For the string "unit", work out how many lines of the data contain it and give that number with nothing added.

● Provided data:
########################################
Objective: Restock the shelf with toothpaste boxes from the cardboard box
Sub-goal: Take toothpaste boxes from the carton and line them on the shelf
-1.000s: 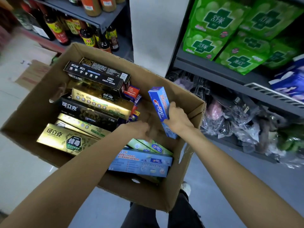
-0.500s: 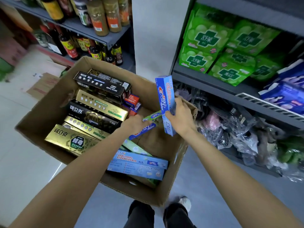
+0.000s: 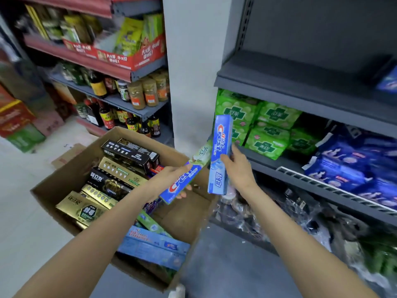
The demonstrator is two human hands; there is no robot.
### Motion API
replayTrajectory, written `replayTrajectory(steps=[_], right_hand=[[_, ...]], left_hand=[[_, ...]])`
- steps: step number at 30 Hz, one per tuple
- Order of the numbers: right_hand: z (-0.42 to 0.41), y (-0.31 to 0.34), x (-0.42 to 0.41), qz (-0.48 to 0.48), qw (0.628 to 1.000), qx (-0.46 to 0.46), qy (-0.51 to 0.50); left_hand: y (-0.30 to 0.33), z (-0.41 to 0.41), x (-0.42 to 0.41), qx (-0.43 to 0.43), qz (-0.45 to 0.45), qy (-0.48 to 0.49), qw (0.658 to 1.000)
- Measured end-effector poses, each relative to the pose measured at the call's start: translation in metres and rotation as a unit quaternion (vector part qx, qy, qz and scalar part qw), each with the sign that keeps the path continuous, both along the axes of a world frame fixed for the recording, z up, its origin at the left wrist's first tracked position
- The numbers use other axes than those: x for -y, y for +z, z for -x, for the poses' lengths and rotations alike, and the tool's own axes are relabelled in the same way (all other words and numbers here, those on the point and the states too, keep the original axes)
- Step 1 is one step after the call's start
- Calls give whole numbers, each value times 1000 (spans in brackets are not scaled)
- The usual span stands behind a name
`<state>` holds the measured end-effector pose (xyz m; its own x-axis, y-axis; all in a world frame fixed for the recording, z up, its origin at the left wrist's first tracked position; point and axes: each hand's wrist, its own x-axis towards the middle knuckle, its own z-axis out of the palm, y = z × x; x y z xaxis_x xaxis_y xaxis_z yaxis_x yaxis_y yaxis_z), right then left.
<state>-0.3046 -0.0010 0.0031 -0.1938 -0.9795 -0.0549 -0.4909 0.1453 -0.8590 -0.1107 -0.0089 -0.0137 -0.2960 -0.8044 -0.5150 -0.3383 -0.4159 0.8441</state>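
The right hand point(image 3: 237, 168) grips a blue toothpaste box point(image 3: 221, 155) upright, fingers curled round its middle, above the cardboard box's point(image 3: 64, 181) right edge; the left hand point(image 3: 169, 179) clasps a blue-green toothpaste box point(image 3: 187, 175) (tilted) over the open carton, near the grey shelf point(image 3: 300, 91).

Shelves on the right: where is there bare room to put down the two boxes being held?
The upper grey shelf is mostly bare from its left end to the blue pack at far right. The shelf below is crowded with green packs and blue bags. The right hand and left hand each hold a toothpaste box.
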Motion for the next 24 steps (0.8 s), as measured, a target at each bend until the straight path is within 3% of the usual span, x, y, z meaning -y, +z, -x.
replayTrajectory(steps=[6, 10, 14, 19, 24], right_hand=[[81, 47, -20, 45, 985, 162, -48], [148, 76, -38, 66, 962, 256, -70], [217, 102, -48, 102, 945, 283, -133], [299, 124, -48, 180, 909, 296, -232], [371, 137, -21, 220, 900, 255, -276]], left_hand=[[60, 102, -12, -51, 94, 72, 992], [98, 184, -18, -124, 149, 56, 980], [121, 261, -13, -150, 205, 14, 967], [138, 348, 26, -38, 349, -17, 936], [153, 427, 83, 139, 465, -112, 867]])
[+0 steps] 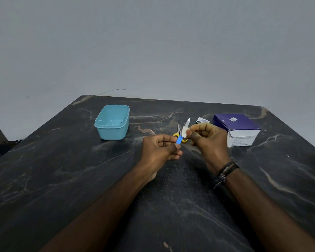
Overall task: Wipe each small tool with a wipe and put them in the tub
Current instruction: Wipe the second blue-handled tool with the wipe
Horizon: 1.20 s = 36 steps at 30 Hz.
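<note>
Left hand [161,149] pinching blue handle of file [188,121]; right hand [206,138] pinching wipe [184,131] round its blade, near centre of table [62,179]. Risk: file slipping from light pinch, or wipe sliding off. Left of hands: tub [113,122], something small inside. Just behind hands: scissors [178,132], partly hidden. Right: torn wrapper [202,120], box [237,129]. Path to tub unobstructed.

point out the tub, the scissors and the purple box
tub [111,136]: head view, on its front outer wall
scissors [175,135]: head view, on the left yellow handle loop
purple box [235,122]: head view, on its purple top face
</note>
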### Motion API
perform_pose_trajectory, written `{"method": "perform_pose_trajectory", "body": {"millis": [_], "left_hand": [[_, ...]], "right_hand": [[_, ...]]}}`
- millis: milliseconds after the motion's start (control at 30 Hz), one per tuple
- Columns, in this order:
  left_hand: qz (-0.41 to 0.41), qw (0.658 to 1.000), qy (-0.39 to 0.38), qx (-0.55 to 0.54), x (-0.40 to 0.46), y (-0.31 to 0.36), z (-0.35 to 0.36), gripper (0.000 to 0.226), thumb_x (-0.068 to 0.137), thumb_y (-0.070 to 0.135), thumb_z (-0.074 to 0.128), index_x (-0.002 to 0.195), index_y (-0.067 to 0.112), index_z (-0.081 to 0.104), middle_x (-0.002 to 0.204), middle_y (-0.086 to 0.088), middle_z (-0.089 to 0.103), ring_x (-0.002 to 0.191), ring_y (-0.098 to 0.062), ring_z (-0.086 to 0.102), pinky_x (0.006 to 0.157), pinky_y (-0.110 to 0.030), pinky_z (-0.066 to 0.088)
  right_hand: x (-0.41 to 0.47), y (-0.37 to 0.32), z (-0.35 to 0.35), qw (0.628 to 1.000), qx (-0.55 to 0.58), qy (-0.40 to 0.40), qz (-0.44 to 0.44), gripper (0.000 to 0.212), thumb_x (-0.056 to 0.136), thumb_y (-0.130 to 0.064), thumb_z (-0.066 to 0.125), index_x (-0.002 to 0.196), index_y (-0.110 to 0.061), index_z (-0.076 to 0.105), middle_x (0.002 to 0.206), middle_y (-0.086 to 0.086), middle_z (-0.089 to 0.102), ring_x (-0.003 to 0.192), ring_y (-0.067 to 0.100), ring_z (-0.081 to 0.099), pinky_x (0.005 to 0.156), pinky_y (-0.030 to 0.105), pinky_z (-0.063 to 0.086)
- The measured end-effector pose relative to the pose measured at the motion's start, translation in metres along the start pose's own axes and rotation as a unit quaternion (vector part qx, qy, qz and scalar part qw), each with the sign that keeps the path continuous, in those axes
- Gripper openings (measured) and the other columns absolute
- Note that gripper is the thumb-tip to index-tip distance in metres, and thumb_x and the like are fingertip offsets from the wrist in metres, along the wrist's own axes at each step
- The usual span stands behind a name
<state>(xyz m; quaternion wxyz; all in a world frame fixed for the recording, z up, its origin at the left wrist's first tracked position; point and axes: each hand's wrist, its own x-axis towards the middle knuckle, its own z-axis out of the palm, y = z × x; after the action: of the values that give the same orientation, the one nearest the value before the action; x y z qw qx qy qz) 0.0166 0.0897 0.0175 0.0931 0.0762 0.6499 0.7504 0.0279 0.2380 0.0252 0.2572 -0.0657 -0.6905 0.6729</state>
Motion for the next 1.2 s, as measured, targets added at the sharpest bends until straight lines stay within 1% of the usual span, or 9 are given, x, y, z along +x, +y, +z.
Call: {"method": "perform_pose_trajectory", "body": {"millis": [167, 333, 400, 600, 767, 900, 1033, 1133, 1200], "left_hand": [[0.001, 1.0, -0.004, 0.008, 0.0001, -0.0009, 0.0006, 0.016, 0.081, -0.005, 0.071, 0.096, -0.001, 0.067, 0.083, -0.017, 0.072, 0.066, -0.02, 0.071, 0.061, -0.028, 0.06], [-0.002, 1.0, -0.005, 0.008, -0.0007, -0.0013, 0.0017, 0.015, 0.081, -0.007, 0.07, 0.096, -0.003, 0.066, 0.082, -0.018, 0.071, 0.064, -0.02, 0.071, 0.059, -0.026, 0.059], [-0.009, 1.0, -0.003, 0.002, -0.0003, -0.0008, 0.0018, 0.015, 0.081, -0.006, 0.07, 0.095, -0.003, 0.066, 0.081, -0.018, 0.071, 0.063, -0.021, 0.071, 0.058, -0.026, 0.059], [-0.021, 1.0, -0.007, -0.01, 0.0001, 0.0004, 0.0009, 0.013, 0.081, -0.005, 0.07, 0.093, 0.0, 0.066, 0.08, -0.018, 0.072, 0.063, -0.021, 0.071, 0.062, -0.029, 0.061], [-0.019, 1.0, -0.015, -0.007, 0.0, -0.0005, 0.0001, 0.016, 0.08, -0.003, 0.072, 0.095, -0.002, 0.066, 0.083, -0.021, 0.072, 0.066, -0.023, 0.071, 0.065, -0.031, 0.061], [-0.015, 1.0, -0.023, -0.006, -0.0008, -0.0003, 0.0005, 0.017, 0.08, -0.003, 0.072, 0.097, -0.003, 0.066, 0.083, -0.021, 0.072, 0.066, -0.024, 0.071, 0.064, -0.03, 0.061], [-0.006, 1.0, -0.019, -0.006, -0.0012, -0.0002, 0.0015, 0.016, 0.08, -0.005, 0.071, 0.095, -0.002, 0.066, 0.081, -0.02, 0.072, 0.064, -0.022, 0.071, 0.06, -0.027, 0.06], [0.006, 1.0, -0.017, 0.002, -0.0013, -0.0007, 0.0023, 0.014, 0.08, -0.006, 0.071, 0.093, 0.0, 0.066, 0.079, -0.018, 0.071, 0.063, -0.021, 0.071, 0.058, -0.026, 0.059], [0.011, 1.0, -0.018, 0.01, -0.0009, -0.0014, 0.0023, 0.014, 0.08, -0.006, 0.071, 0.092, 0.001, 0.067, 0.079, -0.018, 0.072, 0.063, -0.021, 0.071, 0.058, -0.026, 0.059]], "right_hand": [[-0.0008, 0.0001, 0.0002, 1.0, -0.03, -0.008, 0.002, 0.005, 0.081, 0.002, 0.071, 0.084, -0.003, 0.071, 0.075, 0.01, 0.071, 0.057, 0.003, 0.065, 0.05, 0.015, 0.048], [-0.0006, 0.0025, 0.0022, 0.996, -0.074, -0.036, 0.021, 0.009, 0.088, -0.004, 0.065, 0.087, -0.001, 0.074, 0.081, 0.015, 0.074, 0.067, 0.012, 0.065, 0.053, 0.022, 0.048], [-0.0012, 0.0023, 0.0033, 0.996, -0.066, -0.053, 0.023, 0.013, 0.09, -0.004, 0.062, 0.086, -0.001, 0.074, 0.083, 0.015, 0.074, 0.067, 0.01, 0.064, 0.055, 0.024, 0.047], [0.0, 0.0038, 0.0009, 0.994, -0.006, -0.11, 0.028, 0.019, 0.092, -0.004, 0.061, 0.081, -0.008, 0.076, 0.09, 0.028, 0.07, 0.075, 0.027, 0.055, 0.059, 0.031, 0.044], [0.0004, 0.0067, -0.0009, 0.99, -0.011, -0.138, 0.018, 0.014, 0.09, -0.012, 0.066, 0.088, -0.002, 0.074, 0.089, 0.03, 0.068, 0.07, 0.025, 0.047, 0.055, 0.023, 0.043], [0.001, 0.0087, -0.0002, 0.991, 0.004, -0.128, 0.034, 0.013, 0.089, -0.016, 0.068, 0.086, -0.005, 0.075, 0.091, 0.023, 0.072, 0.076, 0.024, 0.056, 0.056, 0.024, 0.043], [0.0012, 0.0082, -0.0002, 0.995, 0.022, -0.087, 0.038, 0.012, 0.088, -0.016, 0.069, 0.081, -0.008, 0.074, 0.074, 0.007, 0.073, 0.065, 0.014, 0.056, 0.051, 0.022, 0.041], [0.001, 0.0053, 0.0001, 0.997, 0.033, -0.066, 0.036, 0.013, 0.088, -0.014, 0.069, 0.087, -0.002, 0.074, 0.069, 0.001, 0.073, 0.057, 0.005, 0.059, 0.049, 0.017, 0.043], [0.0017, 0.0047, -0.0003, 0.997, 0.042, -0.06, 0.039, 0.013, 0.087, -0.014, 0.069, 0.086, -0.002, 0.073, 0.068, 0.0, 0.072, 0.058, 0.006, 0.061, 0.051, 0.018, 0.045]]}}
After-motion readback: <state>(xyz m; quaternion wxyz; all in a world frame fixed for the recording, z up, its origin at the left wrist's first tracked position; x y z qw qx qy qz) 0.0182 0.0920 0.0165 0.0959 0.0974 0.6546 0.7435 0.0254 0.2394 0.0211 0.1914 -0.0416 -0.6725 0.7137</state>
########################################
● Exercise output: 2